Бесстыдным блеском хрустальные крылья небесных летунов сквозили вдали, вдали, как проносящийся рой стрекоз, под звездной киновией звеневший – всем, всем: и печалью мира, и летучим ужасом, и грустью, и слезинками изошедшей в мире сестры, и зовом жен; и они едва успевали понимать: «Аааа… Ааа…» И проносилось новое.
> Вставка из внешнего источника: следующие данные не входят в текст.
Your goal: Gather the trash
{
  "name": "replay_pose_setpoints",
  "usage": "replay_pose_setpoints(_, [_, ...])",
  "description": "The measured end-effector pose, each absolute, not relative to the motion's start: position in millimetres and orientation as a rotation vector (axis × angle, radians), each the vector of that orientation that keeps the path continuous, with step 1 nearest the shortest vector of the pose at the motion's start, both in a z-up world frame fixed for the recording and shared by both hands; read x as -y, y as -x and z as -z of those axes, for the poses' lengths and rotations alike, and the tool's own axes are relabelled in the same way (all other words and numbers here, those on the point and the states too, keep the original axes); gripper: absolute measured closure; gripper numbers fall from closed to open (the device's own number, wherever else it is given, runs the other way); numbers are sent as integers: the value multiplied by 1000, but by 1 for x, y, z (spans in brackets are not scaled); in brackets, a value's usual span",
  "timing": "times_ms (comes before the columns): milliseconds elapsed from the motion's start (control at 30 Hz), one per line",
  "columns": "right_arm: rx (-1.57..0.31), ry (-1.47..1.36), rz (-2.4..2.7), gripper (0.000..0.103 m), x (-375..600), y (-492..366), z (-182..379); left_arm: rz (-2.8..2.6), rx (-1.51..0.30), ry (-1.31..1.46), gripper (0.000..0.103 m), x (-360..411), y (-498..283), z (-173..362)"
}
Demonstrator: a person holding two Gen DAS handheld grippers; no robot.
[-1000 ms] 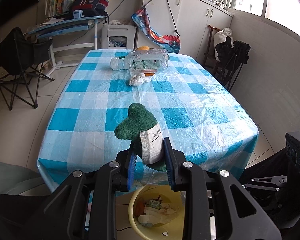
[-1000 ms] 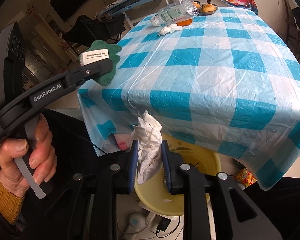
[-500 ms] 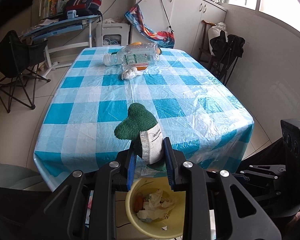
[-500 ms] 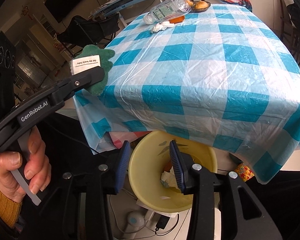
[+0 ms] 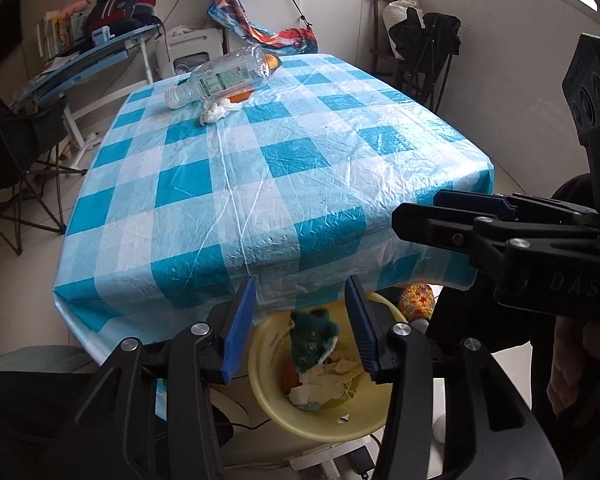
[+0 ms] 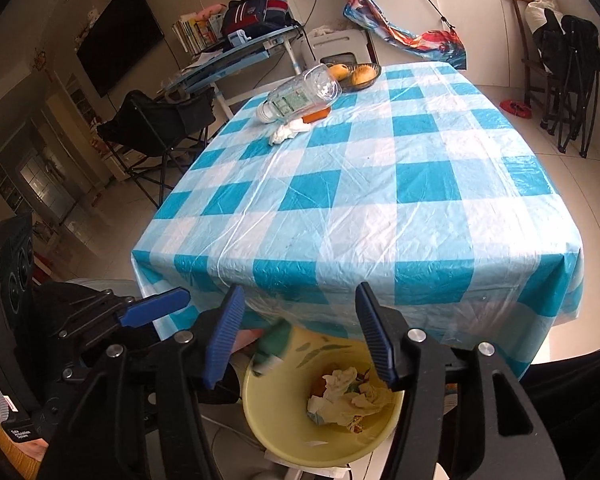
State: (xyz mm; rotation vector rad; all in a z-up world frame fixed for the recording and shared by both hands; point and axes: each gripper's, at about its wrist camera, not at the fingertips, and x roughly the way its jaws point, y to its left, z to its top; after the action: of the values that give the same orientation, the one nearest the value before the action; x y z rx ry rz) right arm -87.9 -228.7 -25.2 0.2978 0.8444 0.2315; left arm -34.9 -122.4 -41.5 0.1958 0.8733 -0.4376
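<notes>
Left gripper (image 5: 302, 322) opening, fingers holding nothing; green scrap (image 5: 313, 338) dropping into yellow bin (image 5: 320, 420) at six o'clock. Right gripper (image 6: 300, 334) likewise opening, empty. Far at twelve o'clock on surface (image 6: 360, 200): plastic bottle (image 6: 300, 94), crumpled tissue (image 6: 286, 130). Risk: bottle rolling away if nudged during grasp.

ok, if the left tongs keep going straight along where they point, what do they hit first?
Probably the green plush scrap just inside the yellow bin. The left tongs are opening, their pads clear of it. Depth is unclear, so the tablecloth's hanging edge may come first.
</notes>
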Motion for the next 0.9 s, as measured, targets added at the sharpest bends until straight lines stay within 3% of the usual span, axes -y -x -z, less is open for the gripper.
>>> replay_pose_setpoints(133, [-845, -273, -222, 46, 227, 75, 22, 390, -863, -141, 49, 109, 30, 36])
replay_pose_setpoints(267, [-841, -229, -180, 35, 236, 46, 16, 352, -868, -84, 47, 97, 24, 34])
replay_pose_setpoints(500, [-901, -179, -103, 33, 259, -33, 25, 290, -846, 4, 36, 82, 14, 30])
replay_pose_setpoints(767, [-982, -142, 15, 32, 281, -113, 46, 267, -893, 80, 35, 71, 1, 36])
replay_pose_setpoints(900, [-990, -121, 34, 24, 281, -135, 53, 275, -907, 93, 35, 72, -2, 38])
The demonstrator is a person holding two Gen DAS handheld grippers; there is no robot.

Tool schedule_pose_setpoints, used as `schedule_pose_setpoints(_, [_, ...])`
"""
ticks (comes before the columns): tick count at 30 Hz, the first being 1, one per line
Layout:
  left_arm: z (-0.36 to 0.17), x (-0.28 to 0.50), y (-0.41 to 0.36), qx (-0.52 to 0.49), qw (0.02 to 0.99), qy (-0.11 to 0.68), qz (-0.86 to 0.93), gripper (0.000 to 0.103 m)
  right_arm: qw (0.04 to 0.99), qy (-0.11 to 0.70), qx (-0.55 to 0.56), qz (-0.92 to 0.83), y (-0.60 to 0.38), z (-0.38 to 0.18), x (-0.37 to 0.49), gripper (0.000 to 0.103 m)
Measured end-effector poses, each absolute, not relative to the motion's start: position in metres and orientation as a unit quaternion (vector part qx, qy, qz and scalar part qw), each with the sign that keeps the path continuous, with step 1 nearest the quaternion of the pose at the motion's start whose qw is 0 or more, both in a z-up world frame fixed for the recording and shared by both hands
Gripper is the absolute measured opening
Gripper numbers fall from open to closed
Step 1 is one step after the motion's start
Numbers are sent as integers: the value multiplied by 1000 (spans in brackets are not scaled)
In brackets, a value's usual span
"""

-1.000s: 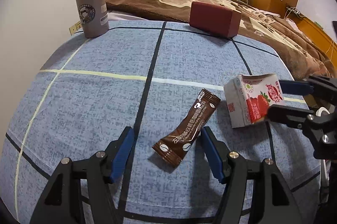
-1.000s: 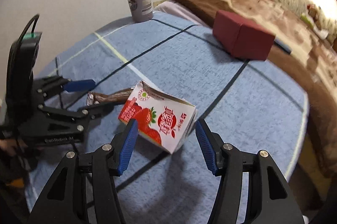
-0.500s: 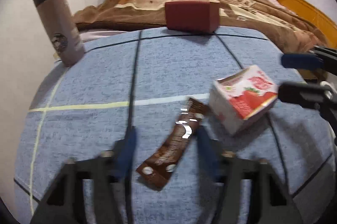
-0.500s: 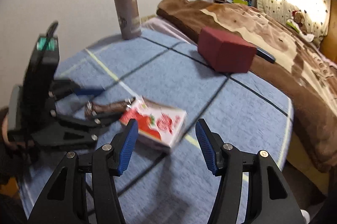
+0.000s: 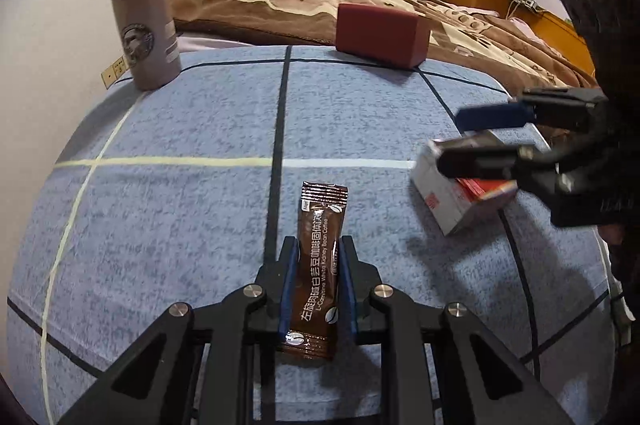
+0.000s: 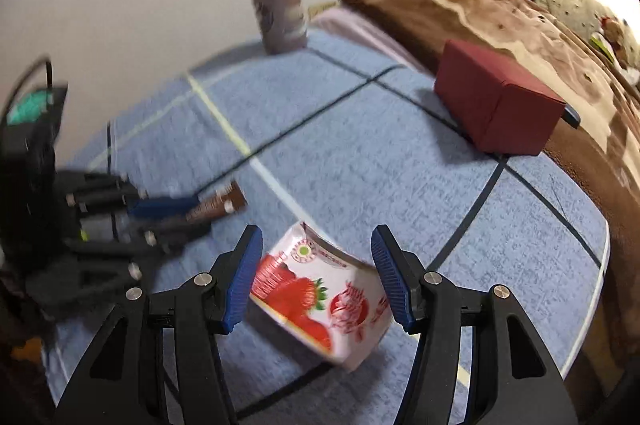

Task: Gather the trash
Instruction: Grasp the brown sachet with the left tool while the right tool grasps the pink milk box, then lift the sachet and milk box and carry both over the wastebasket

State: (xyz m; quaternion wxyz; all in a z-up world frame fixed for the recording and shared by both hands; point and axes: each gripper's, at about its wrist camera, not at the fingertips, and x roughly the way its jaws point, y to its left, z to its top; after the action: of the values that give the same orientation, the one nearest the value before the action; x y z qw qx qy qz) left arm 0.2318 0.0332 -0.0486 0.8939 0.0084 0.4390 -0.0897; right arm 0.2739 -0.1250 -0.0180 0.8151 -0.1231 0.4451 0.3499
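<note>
Brown foil coffee sachet (image 5: 318,265), printed with white lettering, lies lengthwise on the blue cloth-covered table (image 5: 180,225), pinched between the blue pads of the left gripper (image 5: 318,261), whose jaws have closed onto its sides. To its right, the white strawberry-printed milk carton (image 6: 320,297) lies on its side between the fingers of the right gripper (image 6: 318,257), which stand wide with a gap on either side of it.

Only the left wrist view makes the sachet's lettering readable and shows the clamp from above; the right wrist view, blurred by motion, shows just the sachet's far end poking out past the left gripper's fingers. The carton's strawberry face and its opened, crumpled top are plain only in the right wrist view; the left one catches it partly behind the right gripper's dark finger.

At the table's far side stand a tall grey travel tumbler with a dark lid (image 5: 140,5) and a closed dark red rectangular box (image 5: 380,35); the contents of neither can be seen.
</note>
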Motion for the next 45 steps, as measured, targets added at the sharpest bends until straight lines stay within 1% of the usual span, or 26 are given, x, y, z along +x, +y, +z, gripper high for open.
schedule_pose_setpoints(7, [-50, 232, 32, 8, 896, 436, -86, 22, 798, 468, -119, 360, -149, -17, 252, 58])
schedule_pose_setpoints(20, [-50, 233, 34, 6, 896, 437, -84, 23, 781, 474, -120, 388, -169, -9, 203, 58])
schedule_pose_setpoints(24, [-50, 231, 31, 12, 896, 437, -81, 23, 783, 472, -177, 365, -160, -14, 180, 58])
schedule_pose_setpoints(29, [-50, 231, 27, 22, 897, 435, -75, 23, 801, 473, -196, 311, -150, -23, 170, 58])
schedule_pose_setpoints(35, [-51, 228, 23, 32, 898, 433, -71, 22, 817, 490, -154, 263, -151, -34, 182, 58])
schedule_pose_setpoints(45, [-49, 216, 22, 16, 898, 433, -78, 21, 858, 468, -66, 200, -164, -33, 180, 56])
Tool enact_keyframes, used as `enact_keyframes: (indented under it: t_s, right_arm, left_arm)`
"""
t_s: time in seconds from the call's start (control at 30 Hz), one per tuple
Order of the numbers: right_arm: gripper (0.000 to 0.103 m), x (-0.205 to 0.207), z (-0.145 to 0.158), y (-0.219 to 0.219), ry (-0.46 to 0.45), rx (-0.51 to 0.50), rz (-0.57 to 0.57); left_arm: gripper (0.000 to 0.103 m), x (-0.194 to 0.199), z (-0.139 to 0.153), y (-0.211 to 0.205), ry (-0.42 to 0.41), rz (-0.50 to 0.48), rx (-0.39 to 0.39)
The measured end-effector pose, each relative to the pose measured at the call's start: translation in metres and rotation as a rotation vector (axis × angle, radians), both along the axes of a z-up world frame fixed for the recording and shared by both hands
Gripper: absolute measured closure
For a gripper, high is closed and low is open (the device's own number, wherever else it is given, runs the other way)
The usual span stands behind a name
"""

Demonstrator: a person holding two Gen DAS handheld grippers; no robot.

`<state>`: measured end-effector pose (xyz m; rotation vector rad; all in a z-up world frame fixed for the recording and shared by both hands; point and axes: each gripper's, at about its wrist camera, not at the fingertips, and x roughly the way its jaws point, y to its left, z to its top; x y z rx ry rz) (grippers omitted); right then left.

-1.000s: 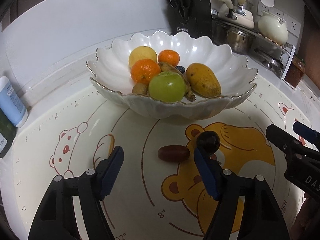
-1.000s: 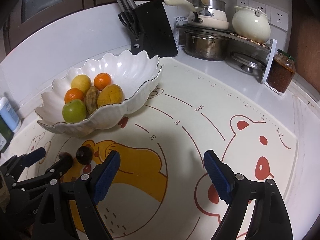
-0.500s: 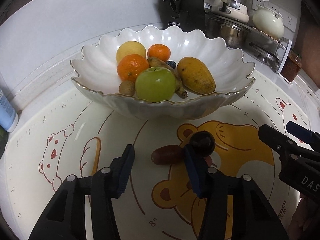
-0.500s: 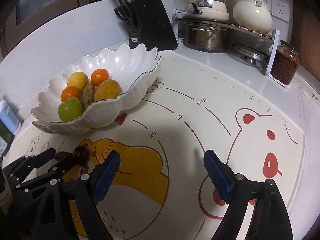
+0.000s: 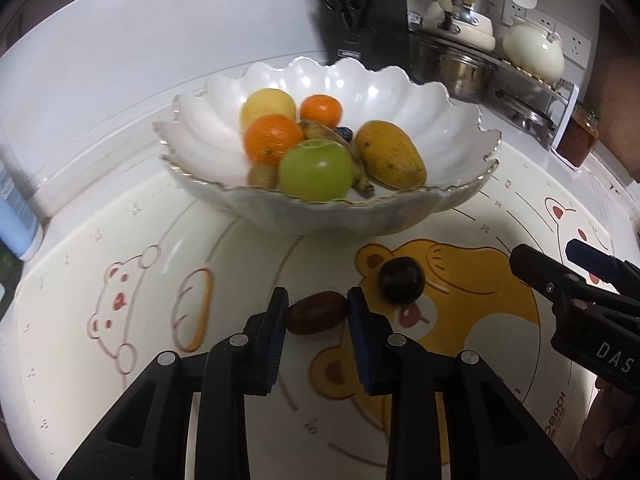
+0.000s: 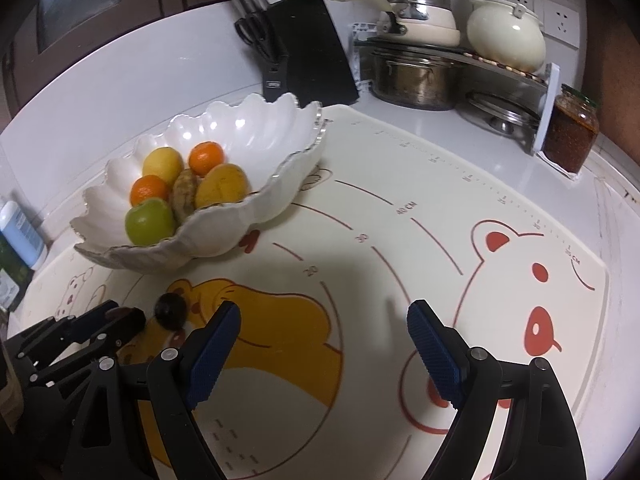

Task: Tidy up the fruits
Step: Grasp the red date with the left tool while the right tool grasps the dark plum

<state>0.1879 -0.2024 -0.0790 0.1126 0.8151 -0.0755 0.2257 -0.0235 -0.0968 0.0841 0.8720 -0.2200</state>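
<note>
A brown oval date (image 5: 316, 313) lies on the bear-print mat (image 5: 120, 240) in front of the white scalloped bowl (image 5: 360, 216). My left gripper (image 5: 317, 298) is closing, and its blue pads touch both ends of the date. Just to the right lies a dark round plum (image 5: 401, 280), seen in the right wrist view as the plum (image 6: 170, 310). The bowl holds oranges, a green apple (image 5: 316, 174), a mango (image 5: 390, 154) and other fruit. My right gripper (image 6: 324, 312) hangs open over the bare mat (image 6: 400, 240), with nothing between its fingers.
A black knife block (image 5: 368, 20) stands behind the bowl. A rack with pots and a cream kettle (image 6: 506, 36) fills the back right, with a jar of red paste (image 6: 572, 136) beside it. A blue-and-white bottle (image 5: 16, 216) stands at the left edge.
My left gripper's jaws have closed in from wide apart until they sit on the date's two ends. The right gripper has kept still and open.
</note>
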Motion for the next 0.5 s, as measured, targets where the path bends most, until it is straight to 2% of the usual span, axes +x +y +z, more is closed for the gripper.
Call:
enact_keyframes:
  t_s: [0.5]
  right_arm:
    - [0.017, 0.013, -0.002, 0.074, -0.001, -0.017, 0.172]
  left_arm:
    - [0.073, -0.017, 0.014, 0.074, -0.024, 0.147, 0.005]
Вот два сверкающих инока, в беге перерезавшие небо, кричали, ужасаясь восторгом: «Ааа… Ааа…», но выходило: «Свят, Свят, Свят».


Утром, не вспоминая ночи, старец молился, и плотничал странник.

Верхом на месяце

«Милый, дай счастье… дай».

Игуменья на заре приложила дивное личико к безвестной могилке.

Теплые ее руки пали на грудь нагую плиты гробовой, и трепетали чуть приподнятые чаши из-под свистом взволнованного ее атласа, откуда серебряный крест холодно звонил по голым плитам.

Когда охватила гробницы стан морозный, тяжелый, духом она ниспадала в далекое прошлое, в фарфоровый шепот цветов над могилой, и разбрызганные снега оголяли льдом окованный каменный гроб; в охрусталенных плитах отразилось дивное ее, дивное личико с дрогнувшими ноздрями, омытое черной волной, из-под клобука бежавших шелковых платов ее.


Многокрестное кладбище, терзаемое порывом, страстным гласом стенало, в любовной ширило пытке свои огневые, фонарные очи, то янтарные, то малиновые, лопастью пурги свеиваясь в утро, точно в час брачный фата кокетливой невесты, сорванная женихом, – потрясало, тянулось венчанными руками своими – десятками крестов – к нему, к ветру, фарфоровые лепестки, дзинькая, опадали на плиты.

Ветер лукаво вопрошал, а красавица отвечала дрожью, а старинное кладбище, властно мерцая, обращало к ветру янтарные взоры; а венки фарфоровым били трезвоном.


И безвестная серая женщина, искони попирая гробницу, каменным порывом точно безвластно кидалась в метель; ветер охватил изваянный стан сквозными своими метелями, струйно терзал мраморный стан и тяжелую грудь, устами суровых ее касался, гранитных уст; в разделенные складки ее одежд бил он бурно, бесстыдно, властно.


Одной рукой

сумасшедшая игуменья сорвала плиту гробовую;

другой она рукой

охватила крест, прильнув к нему малиновой от лампадного блеска головкой, —

припала, припала —

с языками, точно черных огней, лизавшего крест мантийного шелка, словно омываемого ветром с ее четко обрисованных ног и бедер.


Синее, милое во гробе лицо пеленали снежные саваны – синее, милое, с ночным бархатом ресниц.